[[ Records supplied open ]]

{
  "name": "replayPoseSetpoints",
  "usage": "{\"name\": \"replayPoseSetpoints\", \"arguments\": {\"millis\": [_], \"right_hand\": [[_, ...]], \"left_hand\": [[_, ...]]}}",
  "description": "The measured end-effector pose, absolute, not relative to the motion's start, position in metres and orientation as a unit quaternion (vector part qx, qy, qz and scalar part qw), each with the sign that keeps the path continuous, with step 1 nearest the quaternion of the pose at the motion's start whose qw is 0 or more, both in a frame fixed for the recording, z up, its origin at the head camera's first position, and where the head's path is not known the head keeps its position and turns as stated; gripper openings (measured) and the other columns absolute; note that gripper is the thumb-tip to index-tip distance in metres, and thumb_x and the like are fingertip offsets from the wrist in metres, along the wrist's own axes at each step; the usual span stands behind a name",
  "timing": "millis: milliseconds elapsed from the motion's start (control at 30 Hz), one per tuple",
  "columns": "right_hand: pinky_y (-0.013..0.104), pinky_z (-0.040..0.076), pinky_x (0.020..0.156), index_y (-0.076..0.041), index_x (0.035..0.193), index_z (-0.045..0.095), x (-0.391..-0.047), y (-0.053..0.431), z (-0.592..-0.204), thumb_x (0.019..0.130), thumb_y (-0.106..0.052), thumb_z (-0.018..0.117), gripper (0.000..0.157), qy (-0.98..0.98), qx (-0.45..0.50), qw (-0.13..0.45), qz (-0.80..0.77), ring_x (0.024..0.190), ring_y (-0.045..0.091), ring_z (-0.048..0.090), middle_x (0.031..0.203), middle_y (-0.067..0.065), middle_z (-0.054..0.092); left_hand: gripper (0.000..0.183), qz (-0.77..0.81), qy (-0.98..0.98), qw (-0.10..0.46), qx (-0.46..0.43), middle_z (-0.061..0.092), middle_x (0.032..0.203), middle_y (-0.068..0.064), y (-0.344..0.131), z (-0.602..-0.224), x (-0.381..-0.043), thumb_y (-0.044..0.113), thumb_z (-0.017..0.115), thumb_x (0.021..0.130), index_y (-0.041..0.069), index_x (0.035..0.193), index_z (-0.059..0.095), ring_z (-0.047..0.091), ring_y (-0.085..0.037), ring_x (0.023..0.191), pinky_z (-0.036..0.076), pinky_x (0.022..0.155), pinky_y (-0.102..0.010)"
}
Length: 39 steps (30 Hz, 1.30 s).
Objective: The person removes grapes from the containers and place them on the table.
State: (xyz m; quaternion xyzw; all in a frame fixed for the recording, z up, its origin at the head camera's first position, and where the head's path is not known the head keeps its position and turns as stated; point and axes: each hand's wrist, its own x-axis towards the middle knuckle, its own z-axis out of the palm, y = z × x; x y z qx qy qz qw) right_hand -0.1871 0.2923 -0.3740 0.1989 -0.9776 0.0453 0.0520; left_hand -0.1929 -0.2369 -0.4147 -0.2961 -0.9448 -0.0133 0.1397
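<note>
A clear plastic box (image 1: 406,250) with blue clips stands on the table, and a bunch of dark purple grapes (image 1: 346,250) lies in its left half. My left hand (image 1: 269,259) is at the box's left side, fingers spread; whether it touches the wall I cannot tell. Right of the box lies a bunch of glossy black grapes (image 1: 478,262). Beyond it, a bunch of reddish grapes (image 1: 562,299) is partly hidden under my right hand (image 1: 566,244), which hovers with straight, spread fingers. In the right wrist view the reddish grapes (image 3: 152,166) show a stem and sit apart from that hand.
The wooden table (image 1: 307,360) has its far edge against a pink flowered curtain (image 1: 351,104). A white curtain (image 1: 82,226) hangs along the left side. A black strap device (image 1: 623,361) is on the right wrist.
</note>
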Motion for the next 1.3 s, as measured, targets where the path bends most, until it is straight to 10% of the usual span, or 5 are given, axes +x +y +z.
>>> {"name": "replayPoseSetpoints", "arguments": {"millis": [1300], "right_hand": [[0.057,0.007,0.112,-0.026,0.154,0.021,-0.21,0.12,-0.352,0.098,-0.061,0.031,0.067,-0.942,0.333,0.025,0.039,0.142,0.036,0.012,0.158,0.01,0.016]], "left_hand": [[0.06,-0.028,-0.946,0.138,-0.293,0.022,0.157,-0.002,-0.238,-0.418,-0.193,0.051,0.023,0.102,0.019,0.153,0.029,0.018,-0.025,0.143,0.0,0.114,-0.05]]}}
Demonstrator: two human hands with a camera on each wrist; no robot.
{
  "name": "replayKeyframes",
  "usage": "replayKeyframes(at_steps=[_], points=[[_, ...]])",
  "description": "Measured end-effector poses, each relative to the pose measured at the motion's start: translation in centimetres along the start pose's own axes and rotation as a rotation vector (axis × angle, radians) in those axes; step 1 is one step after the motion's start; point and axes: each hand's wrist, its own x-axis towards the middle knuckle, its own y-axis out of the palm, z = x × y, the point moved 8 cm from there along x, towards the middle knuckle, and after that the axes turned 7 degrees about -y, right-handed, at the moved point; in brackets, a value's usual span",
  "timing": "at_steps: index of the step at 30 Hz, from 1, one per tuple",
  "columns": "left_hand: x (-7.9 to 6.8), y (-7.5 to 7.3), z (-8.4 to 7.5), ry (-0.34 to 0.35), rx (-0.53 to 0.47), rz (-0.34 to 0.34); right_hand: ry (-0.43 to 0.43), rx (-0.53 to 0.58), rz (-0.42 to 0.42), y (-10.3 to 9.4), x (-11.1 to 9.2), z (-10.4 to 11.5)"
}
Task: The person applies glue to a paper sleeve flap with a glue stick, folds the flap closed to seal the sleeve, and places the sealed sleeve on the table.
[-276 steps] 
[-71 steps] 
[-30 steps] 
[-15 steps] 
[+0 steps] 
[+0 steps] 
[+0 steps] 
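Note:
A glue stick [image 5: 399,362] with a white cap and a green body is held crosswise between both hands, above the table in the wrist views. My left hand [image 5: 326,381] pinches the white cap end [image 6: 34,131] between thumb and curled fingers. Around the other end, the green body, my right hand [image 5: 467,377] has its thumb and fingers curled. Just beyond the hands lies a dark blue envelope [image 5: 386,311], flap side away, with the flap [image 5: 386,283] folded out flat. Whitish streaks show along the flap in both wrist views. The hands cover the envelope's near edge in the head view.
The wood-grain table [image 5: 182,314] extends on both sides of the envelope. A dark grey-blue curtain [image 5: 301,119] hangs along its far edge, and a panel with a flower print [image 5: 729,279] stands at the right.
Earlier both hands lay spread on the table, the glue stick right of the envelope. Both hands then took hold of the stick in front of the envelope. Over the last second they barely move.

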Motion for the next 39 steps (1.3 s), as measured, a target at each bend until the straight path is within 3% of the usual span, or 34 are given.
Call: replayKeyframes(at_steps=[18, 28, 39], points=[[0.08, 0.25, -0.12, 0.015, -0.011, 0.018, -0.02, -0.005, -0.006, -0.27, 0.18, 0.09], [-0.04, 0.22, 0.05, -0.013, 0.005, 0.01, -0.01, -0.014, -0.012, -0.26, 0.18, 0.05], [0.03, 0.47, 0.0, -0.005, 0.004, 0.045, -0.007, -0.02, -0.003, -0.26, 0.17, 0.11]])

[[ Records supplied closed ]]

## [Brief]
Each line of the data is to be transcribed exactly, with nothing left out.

## [Answer to this exercise]
{
  "name": "replayPoseSetpoints",
  "usage": "{\"name\": \"replayPoseSetpoints\", \"arguments\": {\"millis\": [_], \"right_hand\": [[_, ...]], \"left_hand\": [[_, ...]]}}",
  "description": "The measured end-effector pose, absolute, not relative to the motion's start, position in metres and orientation as a unit quaternion (vector part qx, qy, qz and scalar part qw), each with the sign that keeps the path continuous, with step 1 nearest the quaternion of the pose at the motion's start whose qw is 0 or more, both in a frame fixed for the recording, z up, its origin at the head camera's first position, and where the head's path is not known the head keeps its position and turns as stated; gripper openings (measured) and the other columns absolute; note that gripper is the thumb-tip to index-tip distance in metres, and thumb_x and the like are fingertip offsets from the wrist in metres, along the wrist's own axes at each step; the usual span stands behind a name",
  "timing": "millis: milliseconds elapsed from the motion's start (control at 30 Hz), one per tuple",
  "columns": "right_hand: pinky_y (-0.013..0.104), pinky_z (-0.040..0.076), pinky_x (0.020..0.156), index_y (-0.076..0.041), index_x (0.035..0.193), index_z (-0.045..0.095), x (-0.391..-0.047), y (-0.053..0.431), z (-0.592..-0.204), thumb_x (0.019..0.130), thumb_y (-0.106..0.052), thumb_z (-0.018..0.117), gripper (0.000..0.157), qy (-0.98..0.98), qx (-0.45..0.50), qw (-0.13..0.45), qz (-0.80..0.77), ring_x (0.024..0.190), ring_y (-0.045..0.091), ring_z (-0.048..0.090), middle_x (0.031..0.203), middle_y (-0.067..0.065), middle_z (-0.054..0.092); left_hand: gripper (0.000..0.183), qz (-0.77..0.81), qy (-0.98..0.98), qw (-0.10..0.46), qx (-0.46..0.43), middle_z (-0.061..0.092), middle_x (0.032..0.203), middle_y (-0.068..0.064), y (-0.344..0.131), z (-0.602..-0.224), x (-0.381..-0.043), thumb_y (-0.044..0.113), thumb_z (-0.017..0.115), thumb_x (0.021..0.130), index_y (-0.041..0.069), index_x (0.035..0.193), index_z (-0.059..0.095), ring_z (-0.047..0.091), ring_y (-0.085..0.037), ring_x (0.023..0.191), pinky_z (-0.036..0.076), pinky_x (0.022..0.155), pinky_y (-0.102..0.010)"
}
Length: 39 steps (30 Hz, 1.30 s).
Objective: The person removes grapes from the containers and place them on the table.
State: (xyz m; quaternion xyzw; all in a frame fixed for the recording, z up, its origin at the head camera's first position, and where the head's path is not known the head keeps its position and turns as stated; point and axes: each hand's wrist, its own x-axis towards the middle knuckle, its own z-axis out of the palm, y = z × x; x y z qx qy qz qw) right_hand -0.1871 0.2923 -0.3740 0.1989 -0.9776 0.0453 0.0520; left_hand -0.1929 -0.2369 -0.4147 -0.2961 -0.9448 -0.0133 0.1397
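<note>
A clear plastic box (image 1: 406,250) with blue clips stands on the table, and a bunch of dark purple grapes (image 1: 346,250) lies in its left half. My left hand (image 1: 269,259) is at the box's left side, fingers spread; whether it touches the wall I cannot tell. Right of the box lies a bunch of glossy black grapes (image 1: 478,262). Beyond it, a bunch of reddish grapes (image 1: 562,299) is partly hidden under my right hand (image 1: 566,244), which hovers with straight, spread fingers. In the right wrist view the reddish grapes (image 3: 152,166) show a stem and sit apart from that hand.
The wooden table (image 1: 307,360) has its far edge against a pink flowered curtain (image 1: 351,104). A white curtain (image 1: 82,226) hangs along the left side. A black strap device (image 1: 623,361) is on the right wrist.
</note>
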Motion for the next 1.3 s, as measured, targets where the path bends most, until it is straight to 10% of the usual span, or 5 are given, axes +x +y +z.
>>> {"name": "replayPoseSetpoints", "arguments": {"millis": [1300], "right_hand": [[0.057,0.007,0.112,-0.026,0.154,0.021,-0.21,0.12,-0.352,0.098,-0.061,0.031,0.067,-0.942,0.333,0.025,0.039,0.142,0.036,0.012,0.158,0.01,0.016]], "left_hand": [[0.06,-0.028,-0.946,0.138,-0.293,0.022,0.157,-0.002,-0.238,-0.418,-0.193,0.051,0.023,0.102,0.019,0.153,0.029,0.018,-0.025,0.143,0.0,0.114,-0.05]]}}
Demonstrator: two human hands with a camera on each wrist; no robot.
{
  "name": "replayKeyframes",
  "usage": "replayKeyframes(at_steps=[_], points=[[_, ...]])",
  "description": "Measured end-effector poses, each relative to the pose measured at the motion's start: translation in centimetres along the start pose's own axes and rotation as a rotation vector (axis × angle, radians) in those axes; step 1 is one step after the motion's start; point and axes: each hand's wrist, its own x-axis towards the middle knuckle, its own y-axis out of the palm, z = x × y, the point moved 8 cm from there along x, towards the middle knuckle, and after that the axes turned 7 degrees about -y, right-handed, at the moved point; in brackets, a value's usual span",
  "timing": "at_steps: index of the step at 30 Hz, from 1, one per tuple",
  "columns": "left_hand: x (-7.9 to 6.8), y (-7.5 to 7.3), z (-8.4 to 7.5), ry (-0.34 to 0.35), rx (-0.53 to 0.47), rz (-0.34 to 0.34); right_hand: ry (-0.43 to 0.43), rx (-0.53 to 0.58), rz (-0.42 to 0.42), y (-10.3 to 9.4), x (-11.1 to 9.2), z (-10.4 to 11.5)"
}
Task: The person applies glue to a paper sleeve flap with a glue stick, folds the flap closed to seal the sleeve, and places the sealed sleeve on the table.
[-276 steps] 
[-71 steps] 
[-30 steps] 
[-15 steps] 
[+0 steps] 
[+0 steps] 
[+0 steps] 
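Note:
A glue stick [image 5: 399,362] with a white cap and a green body is held crosswise between both hands, above the table in the wrist views. My left hand [image 5: 326,381] pinches the white cap end [image 6: 34,131] between thumb and curled fingers. Around the other end, the green body, my right hand [image 5: 467,377] has its thumb and fingers curled. Just beyond the hands lies a dark blue envelope [image 5: 386,311], flap side away, with the flap [image 5: 386,283] folded out flat. Whitish streaks show along the flap in both wrist views. The hands cover the envelope's near edge in the head view.
The wood-grain table [image 5: 182,314] extends on both sides of the envelope. A dark grey-blue curtain [image 5: 301,119] hangs along its far edge, and a panel with a flower print [image 5: 729,279] stands at the right.
Earlier both hands lay spread on the table, the glue stick right of the envelope. Both hands then took hold of the stick in front of the envelope. Over the last second they barely move.
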
Motion for the next 39 steps (1.3 s), as measured, a target at each bend until the straight path is within 3% of the usual span, or 34 are given.
Call: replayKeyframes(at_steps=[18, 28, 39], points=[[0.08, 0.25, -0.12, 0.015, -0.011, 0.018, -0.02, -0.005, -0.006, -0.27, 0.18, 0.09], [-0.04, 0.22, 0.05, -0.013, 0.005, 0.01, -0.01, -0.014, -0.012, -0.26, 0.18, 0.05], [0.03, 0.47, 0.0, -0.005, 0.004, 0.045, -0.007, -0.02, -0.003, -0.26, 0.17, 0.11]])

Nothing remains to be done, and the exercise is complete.